In the manner of the Heavenly and the Old Testament Church, Orthodox Christians have maintained the custom, since apostolic times, of standing during divine services. St. Innocent continues the tradition. We believe that in church we stand in the very presence of God, and that we join the saints and heavenly hosts in joy and prayer and worship. We do provide benches and a few chairs for the elderly and infirm who are unable to stand.
To stand before God and His holy saints during the church services is the only acceptable posture for the faithful, both for the ones who art serving, and the ones praying, for does a servant sit before his master The faithful are all servants of the Lord, redeemed by His blood. (Luke 17: 10; 1 Cor. 6:19, 20)
We do not kneel but we do sometimes prostrate. To make a prostration we kneel, place our hands on the floor and touch our foreheads down between our hands.
St. Innocent also retains the ancient Orthodox custom by which the men and women stand on opposite sides of the Church (men on the left, women on the right).

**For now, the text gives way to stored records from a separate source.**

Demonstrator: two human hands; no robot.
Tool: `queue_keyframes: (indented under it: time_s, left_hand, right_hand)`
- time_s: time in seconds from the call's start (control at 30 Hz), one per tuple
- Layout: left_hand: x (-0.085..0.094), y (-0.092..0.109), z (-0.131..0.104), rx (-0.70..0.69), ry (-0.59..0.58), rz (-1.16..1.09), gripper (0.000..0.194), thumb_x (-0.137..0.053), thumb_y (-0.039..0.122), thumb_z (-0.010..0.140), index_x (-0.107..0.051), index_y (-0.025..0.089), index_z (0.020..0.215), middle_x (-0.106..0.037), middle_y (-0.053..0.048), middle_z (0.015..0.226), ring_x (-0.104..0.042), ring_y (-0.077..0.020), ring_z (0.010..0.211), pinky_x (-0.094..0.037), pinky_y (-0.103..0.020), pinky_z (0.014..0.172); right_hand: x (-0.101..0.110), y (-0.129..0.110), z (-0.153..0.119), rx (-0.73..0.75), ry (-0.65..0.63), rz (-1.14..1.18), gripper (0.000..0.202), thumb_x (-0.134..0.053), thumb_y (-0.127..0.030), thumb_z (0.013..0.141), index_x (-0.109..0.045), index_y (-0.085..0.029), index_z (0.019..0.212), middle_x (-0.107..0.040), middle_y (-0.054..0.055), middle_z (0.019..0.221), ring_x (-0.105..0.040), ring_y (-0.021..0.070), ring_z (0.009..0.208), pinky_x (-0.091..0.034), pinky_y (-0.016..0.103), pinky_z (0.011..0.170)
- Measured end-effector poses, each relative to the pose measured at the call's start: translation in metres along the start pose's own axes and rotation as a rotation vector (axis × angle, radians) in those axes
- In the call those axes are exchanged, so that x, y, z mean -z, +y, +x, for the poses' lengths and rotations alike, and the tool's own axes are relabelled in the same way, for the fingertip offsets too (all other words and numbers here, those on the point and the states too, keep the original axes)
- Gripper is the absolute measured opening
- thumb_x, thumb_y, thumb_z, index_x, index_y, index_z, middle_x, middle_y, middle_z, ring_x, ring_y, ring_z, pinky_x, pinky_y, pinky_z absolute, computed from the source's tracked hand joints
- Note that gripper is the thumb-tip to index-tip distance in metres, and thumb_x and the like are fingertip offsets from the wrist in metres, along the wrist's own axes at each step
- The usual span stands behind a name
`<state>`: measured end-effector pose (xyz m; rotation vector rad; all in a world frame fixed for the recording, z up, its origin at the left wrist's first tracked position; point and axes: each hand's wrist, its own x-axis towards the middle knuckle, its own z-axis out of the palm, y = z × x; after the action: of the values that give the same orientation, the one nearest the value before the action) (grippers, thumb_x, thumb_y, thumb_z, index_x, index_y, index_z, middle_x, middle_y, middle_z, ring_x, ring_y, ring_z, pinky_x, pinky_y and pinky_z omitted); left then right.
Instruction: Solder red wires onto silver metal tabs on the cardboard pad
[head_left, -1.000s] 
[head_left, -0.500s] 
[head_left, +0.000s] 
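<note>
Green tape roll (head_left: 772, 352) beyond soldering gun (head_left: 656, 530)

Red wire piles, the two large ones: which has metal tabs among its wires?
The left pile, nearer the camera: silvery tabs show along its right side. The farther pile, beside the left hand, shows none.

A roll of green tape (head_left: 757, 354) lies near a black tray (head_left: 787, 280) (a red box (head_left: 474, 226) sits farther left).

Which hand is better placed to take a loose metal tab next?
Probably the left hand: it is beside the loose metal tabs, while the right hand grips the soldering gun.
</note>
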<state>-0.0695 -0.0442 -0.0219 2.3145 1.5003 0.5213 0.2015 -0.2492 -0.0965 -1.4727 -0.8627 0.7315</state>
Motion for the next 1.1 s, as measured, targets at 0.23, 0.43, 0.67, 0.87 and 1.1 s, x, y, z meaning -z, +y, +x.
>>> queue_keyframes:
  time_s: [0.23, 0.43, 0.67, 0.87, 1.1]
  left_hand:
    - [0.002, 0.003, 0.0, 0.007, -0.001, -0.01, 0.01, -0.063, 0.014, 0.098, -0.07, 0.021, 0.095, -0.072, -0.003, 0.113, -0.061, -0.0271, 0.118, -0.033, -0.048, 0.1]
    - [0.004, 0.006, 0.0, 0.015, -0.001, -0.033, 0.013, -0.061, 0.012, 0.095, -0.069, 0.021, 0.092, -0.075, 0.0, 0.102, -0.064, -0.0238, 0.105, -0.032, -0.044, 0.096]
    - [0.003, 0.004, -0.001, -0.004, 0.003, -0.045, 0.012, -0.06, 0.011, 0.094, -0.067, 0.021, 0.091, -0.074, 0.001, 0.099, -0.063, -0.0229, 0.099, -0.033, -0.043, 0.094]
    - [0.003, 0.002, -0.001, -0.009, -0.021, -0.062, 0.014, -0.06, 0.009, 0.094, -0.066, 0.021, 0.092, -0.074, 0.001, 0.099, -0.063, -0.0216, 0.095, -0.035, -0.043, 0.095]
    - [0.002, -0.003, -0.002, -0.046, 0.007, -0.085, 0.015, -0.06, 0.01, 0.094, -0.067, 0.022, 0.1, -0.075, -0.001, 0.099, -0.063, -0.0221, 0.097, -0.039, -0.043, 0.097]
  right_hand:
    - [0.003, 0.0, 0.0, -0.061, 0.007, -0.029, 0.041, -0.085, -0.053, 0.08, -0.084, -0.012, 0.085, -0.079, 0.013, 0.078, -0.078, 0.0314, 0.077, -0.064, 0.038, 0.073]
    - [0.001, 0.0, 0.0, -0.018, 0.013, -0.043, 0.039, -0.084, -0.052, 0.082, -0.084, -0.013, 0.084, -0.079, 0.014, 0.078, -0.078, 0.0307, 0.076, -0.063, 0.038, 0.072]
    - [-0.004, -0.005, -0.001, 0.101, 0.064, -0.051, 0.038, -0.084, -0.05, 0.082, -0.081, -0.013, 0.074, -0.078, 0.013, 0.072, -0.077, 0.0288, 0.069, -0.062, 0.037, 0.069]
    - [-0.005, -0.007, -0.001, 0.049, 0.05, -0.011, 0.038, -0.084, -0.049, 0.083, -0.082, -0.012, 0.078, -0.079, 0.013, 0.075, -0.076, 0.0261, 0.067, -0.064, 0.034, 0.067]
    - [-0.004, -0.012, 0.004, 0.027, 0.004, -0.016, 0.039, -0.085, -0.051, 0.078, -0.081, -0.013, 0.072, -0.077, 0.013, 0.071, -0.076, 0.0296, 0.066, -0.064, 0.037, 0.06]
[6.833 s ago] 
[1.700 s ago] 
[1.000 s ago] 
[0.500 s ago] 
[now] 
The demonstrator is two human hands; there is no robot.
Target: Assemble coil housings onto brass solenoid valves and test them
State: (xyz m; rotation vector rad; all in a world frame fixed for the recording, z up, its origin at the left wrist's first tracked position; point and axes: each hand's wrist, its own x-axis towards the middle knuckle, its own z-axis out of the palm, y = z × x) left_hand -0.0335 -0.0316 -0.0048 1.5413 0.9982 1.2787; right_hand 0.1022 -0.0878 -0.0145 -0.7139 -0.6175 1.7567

It is held that the human voice is at its best in song. The voice is the musical instrument created by God Himself. For Orthodox Christians then, the voice is the one instrument which is most fitting for the praise of God. Therefore all services are sung to reflect the heavenly music of the angels. The divine words of the services are much too precious to simply speak in normal, spoken form. Rather, they are couched in golden melodies fit for the worship of Almighty God. With the exception of the sermon, which is spoken, all parts of the services are sung.
The normal Sunday morning service is called the Divine Liturgy. In the Divine Liturgy, all the elements of Orthodoxy come together. The Divine Liturgy is spiritual, the Divine Liturgy teaches doctrine, the Divine Liturgy embodies Tradition, the Divine Liturgy is material. The Divine Liturgy is a combination of the two forms of Old Testament worship that the original Church simply continued after being founded on Pentecost Day. To cease worshipping God the way He had been worshipped for centuries did not even occur to the Church. The exception was that all forms of sacrifice were abandoned as Christ’s Crucifixion and Resurrection was and remains the ultimate divine sacrifice.
Thus, the first part of the Liturgy, the synaxis, is modeled after the services in the synagogues at the time of Jesus’ life. The second part, the eucharistic sacrifice, is modeled after the priestly worship in the Temple of Jerusalem. The sacrifice of Christ upon the cross is celebrated through partaking of his body and blood in Holy Communion.
Please understand that non-Orthodox visitors are not permitted to receive Holy Communion in the Orthodox Church. Reception of the Divine Gifts identifies a person with the Orthodox body of believers exclusively. It has been thus since the first Mystical Supper in the upper room. While no one at all is considered worthy of Holy Communion, including the clergy, the Orthodox Church does not admit any Orthodox person to Communion who is not prepared. An indispensable element of preparation for Holy Communion is considered to be regular participation in the Mystery of Holy Confession. Another indispensable element is total fasting, preferably from the preceding evening, but at least from the midnight prior to morning reception of the Mystery of Holy Communion.